Converts a batch of k-mer reads into several 50-mer reads, by shifting the k-mer one base at a time.

for a batch of `b` k-mer reads, returns a batch of `b - 49` 50-mer reads

|    | **Type** | **Details** |
| -- | -------- | ----------- |
| kmer | Tensor | tensor representing a batch of k-mer reads, after base encoding |

In [14]:
reads_50mer = split_kmer_batch_into_50mers(reads_kmer)
nb_50mer_per_kmer = reads_kmer.shape[1]-49 
nb_50mer_reads = (nb_50mer_per_kmer) * reads_kmer.shape[0]
assert reads_50mer.shape == (nb_50mer_reads, 50,5)

print(f"Each kmer is split into {nb_50mer_per_kmer} 50-mer reads. Total 50-mer reads in a batch: {nb_50mer_reads}")
print('\nReview the reads tensor:')
print(f"  - Shape kmer tensor:   {reads_kmer.shape}")
print(f"  - Shape 50-mer tensor: {reads_50mer.shape}")

Each kmer is split into 101 50-mer reads. Total 50-mer reads in a batch: 808

Review the reads tensor:
  - Shape kmer tensor:   (8, 150, 5)
  - Shape 50-mer tensor: (808, 50, 5)


If all runs smoothly, our generator and preprocessing are working fine.
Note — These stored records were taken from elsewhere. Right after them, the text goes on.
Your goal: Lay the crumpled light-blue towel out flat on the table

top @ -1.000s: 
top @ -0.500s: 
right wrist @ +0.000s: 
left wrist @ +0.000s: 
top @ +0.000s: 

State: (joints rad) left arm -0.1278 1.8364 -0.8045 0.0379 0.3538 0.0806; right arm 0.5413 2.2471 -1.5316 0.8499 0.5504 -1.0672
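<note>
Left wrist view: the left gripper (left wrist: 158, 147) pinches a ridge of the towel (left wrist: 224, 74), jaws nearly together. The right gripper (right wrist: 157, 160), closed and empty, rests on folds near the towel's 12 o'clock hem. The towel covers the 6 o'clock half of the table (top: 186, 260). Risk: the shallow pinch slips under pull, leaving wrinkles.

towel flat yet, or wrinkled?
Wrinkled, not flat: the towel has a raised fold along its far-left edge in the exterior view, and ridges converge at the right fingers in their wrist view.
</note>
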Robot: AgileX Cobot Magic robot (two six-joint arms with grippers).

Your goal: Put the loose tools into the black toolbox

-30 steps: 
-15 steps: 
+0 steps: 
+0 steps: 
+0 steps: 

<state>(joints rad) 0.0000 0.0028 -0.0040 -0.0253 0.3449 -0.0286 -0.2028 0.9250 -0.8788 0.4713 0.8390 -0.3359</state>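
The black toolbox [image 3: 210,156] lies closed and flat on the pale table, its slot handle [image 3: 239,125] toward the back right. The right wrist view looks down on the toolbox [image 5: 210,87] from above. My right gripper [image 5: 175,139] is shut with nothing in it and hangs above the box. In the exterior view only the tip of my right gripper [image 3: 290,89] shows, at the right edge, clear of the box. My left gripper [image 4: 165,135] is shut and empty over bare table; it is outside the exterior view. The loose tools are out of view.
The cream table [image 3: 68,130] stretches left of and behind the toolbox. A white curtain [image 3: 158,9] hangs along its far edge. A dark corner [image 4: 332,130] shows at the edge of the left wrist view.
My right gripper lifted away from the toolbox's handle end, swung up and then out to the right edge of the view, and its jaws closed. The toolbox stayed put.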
We can run the prediction loop

# 4. Run the Loop

## Utility Functions

In [8]:
# Database functions
def open_db(p2db: Path,    #path to the sqlite database
            k: int,        # k-mer size
            top_n: int=5   # number of top predictions to store, 5 by default
            ):
    conn = sqlite3.connect(p2db)
    cursor = conn.cursor()
    query = "SELECT name FROM sqlite_master WHERE type='table' AND name='predictions'"
    res = cursor.execute(query).fetchone()
    if res is None or 'predictions' not in res:
        print('Creating tables in database...')
        create_tables(cursor, k)
    return conn

def table_columns(cursor:sqlite3.Cursor,  # cursor to the database  
                  table: str              # name of the table
                  ):
    """Returns the name of the columns in the passed table"""
    query = f"PRAGMA table_info({table})"
    cursor.execute(query)
    cols = [row[1] for row in cursor.fetchall()]
    return cols

def create_tables(cursor: sqlite3.Cursor,   # cursor to the database  
                  k:int,                    # k-mer size
                  top_n: int=5              # number of top predictions to store, 5 by default   
                  ):
    """Create tables for the database"""
    # Create table for predictions
    pred_cols_str = 'readid refseqid refsource refseq_strand taxonomyid'.split(' ')
    pred_cols_int = 'lbl_true lbl_pred pos_true pos_pred'.split(' ')
    top_pred_cols = [f"top_{top_n}_lbl_pred_{i}" for i in range(top_n)]

    query = """
    CREATE TABLE IF NOT EXISTS predictions (
        id INTEGER PRIMARY KEY,
    """
    for col in pred_cols_str:
        query += f"{col} TEXT, "
    for col in pred_cols_int:
        query += f"{col} INTEGER, "
    for col in top_pred_cols:
        query += f"{col} INTEGER, "
    query = query[:-2]+')'
    # print(query)
    cursor.execute(query)

    query = "CREATE INDEX idx_preds ON predictions (readid, refseqid, pos_true);"
    cursor.execute(query)
    print('Table `predictions` created.')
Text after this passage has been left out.